▶ _WHAT YOU ARE ASKED TO DO_:
Using the material below, copy every line where "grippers" appears.

******************************

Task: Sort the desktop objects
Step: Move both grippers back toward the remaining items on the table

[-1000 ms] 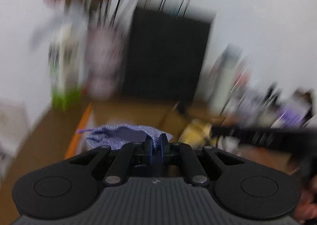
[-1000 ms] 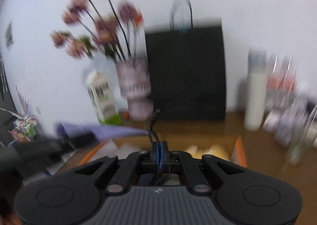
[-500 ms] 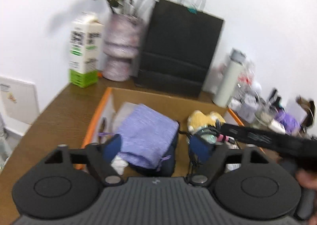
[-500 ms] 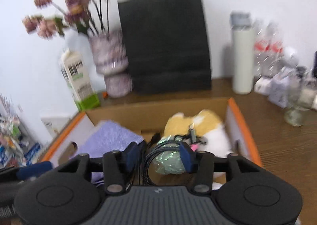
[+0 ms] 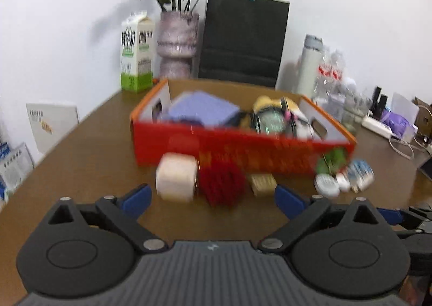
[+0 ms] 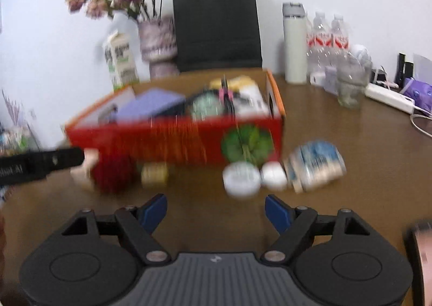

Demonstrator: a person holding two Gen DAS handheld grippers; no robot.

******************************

▶ _YOUR RESPONSE_:
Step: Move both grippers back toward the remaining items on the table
Demonstrator: a person holding two Gen DAS handheld grippers; no robot.

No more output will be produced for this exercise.